El campo siguió drenando
su cerrazón sobre las cosas.
Ningún páramo, ningún valle.
Sólo la tropilla ennegrecida
bebiendo y bebiendo agua negra.
En este poema no hay caballos.
Una noche abrieron los establos, dejaron que partieran
hacia el negro de la noche —mi padre los vio
en un sueño años después: ‘Volvían’, dijo.
Eso fue todo y era tal la calma
que nos oíamos respirar y sentíamos miedo.

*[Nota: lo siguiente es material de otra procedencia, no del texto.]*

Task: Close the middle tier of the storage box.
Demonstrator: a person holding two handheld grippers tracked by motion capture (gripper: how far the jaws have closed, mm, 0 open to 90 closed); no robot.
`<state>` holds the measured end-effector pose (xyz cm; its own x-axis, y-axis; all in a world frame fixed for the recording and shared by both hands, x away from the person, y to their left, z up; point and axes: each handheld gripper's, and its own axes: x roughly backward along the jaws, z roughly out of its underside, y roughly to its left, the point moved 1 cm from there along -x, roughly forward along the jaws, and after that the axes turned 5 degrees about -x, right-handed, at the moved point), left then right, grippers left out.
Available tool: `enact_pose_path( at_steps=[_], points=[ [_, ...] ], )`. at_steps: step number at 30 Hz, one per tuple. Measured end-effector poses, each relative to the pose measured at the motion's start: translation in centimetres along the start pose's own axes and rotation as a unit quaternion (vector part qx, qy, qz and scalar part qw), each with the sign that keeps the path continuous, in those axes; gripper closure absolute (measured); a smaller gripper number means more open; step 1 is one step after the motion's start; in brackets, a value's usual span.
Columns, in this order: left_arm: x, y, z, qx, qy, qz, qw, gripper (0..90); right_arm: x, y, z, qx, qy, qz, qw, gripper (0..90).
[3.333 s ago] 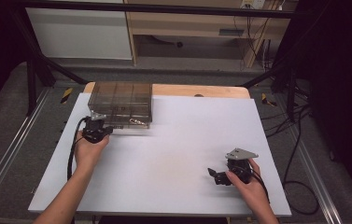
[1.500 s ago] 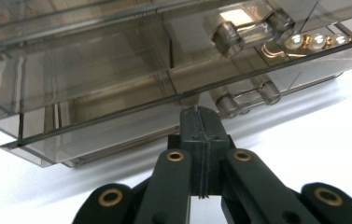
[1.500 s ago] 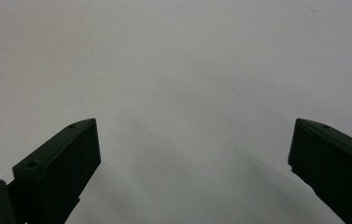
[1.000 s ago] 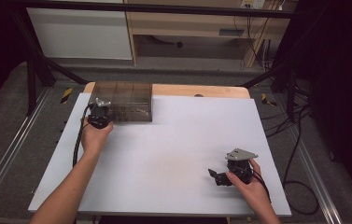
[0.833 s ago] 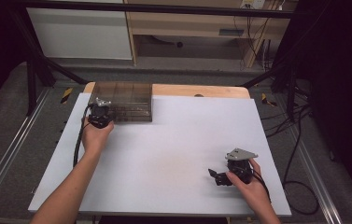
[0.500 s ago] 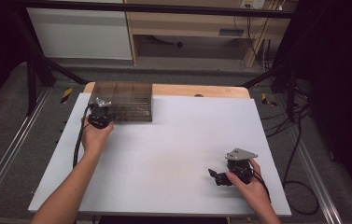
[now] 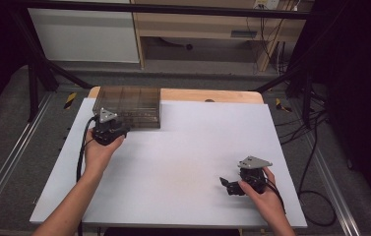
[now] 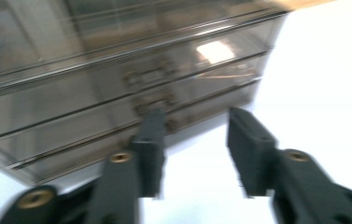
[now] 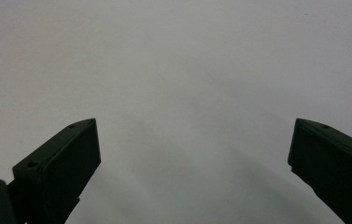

Después, pensamos en mi hermano
que duerme en la tierra acurrucado
por el sufrimiento de los otros
y nosotros también nos perdimos por su pozo
—vimos de nuevo partir a los caballos.
Nos pusimos de rodillas y junto al río
bebimos como un animal
nos volvimos sombríos
al entusiasmo de la vida.
Nos detuvimos frente a la muerte y recordamos
otra vez que los caballos partieron,
que sus cabezas
apuntaban hacia la eternidad.
Valeria Meiller. Escritora y académica argentina. Es autora de los libros de poesía El Recreo (El Fin de la Noche, 2010), El mes raro (Dakota Editora, 2015) y El libro de los caballitos (Caleta Olivia, 2021). Actualmente vive entre Nueva York y San Antonio, donde trabaja como profesora en el Departamento de Literaturas y Lenguas Modernas de la Universidad de Texas. Es doctora en Estudios Latinoamericanos por la Universidad de Georgetown y licenciada en Letras por la Universidad de Buenos Aires.